• Ich musste nicht weit laufen, um an der vereinbarten Stelle zu sein und doch fror ich bereits jetzt. Dabei lagen die Temperaturen in erträglichen Bereichen. Ohne diesen unangenehmen Wind könnte ich fast an den Frühling glauben, so aber stand ich – die Palla fest um den Leib gewickelt – da und hoffte, meine Verabredung würde mich nicht allzu lange warten lassen.


    Aufmerksam studierte ich die Menschen, die kamen und gingen, aber es waren zumeist Fremde oder eben niemand, der mich interessierte. Voller Skepsis schaute ich zum Himmel. Hoffentlich würden die dicken Wolken weiterziehen und nicht gerade über Rom ihre Fracht abladen.

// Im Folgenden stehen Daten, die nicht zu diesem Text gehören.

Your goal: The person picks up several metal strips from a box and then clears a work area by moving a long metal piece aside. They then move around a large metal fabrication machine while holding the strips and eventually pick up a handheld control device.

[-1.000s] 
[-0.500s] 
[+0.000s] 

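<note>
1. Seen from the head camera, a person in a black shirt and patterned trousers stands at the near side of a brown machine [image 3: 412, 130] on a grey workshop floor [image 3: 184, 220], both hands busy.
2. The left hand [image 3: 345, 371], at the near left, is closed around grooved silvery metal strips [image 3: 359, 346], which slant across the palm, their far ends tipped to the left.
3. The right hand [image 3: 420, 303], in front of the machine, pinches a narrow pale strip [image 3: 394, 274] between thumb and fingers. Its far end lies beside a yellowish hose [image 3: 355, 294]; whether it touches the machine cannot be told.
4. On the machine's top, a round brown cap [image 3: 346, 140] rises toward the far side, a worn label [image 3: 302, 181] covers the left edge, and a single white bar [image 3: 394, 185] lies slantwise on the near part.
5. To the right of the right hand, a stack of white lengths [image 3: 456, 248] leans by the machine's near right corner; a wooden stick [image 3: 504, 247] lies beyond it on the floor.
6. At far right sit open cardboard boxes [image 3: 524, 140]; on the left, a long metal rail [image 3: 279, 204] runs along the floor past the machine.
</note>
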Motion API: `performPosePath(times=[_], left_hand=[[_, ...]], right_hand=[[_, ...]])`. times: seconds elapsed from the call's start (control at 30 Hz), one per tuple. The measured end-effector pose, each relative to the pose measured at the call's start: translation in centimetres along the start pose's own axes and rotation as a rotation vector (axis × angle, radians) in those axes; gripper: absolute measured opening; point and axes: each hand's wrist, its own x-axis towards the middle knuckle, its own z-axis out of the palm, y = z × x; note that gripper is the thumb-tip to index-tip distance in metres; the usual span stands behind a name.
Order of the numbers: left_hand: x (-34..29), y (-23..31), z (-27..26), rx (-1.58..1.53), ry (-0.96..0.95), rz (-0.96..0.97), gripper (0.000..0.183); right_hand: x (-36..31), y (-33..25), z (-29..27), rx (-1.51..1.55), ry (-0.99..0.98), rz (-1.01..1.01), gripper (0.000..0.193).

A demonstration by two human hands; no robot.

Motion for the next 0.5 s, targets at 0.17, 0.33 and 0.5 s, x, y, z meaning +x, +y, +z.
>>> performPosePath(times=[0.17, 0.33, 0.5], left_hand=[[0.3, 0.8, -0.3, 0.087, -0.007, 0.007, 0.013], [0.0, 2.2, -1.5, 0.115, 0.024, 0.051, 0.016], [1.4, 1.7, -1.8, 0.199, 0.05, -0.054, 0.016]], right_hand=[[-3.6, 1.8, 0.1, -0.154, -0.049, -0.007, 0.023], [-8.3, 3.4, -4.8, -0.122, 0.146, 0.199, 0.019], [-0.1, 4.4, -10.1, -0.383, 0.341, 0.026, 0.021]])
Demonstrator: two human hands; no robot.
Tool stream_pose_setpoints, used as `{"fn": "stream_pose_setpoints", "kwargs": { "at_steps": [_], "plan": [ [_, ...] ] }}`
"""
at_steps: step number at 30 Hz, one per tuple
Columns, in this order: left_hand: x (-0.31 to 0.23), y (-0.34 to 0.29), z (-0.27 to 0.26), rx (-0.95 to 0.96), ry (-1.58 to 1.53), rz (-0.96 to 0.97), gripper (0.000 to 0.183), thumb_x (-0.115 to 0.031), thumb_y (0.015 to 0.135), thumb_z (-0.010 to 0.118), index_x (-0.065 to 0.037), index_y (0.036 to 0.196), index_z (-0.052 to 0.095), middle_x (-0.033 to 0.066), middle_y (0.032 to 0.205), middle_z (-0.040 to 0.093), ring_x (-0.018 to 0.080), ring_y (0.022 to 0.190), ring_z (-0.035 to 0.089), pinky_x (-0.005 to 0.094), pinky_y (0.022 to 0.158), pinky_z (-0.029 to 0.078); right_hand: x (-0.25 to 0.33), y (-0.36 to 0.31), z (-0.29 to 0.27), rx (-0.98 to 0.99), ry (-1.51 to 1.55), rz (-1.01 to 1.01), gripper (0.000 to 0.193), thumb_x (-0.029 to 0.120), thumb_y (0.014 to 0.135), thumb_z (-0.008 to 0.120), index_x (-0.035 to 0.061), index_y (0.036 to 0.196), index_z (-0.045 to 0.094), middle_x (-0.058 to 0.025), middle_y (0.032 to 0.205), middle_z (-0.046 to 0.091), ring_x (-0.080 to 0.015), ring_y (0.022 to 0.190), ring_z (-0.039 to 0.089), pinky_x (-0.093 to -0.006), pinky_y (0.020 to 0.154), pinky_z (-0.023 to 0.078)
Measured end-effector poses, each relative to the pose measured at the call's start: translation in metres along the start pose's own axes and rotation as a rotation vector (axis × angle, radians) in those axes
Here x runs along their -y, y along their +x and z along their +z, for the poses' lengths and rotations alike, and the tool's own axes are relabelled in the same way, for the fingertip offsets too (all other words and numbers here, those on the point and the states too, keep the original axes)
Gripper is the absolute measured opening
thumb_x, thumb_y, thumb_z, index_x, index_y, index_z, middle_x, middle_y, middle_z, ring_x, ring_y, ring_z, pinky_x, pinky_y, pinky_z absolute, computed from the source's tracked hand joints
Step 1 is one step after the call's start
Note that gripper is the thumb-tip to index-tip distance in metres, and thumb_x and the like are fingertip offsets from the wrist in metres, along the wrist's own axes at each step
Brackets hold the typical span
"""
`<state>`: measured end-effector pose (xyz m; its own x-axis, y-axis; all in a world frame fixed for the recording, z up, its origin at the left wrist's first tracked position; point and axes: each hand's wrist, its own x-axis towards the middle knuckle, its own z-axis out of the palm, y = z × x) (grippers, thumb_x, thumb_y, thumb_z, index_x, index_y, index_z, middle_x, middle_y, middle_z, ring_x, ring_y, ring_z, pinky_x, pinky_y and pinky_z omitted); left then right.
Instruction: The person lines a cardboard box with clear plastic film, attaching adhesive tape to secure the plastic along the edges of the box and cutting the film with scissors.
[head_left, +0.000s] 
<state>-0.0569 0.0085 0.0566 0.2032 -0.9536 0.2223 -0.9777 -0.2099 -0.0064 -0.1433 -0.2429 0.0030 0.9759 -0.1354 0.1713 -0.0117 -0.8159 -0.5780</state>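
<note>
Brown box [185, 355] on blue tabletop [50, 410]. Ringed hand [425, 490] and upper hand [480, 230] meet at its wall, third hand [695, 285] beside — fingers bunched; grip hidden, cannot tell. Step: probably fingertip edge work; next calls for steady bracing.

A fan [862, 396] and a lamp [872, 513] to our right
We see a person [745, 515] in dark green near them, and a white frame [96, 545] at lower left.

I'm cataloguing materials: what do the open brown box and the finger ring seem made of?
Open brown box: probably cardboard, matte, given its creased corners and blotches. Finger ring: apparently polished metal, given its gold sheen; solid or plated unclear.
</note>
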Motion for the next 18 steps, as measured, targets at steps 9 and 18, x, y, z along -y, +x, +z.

  • Corus näherte sich von hinten, so daß sie ihn nicht sehen konnte. Sein Blick wanderte über ihre Gestalt, die fröstelnd am Rand der Straße stand. Er freute sich, daß sie gekommen war, aber gleichzeitig wußte er, daß ihr Gespräch Komplikationen mit sich brachte.


    "Wenn Venus auf Erden wandeln würde..." Weiter kam er nicht.

  • Was für eine Frau. Jemand wie sie könnte Corus den Sinn des Lebens zeigen.


    "Ja, ich wollte dich sprechen. Ich bemerke, daß mein Leben hier an Bedeutung verliert. Bisher hat mich meine Arbeit ausgefüllt, aber Falco ist nach schwerer Verletzung aus dem Dienst geschieden. Nach meinem Urlaub habe ich eine veränderte Mannschaft mit neuen Regelungen vorgefunden. Das alles verleitet mir die Freude am Dienst."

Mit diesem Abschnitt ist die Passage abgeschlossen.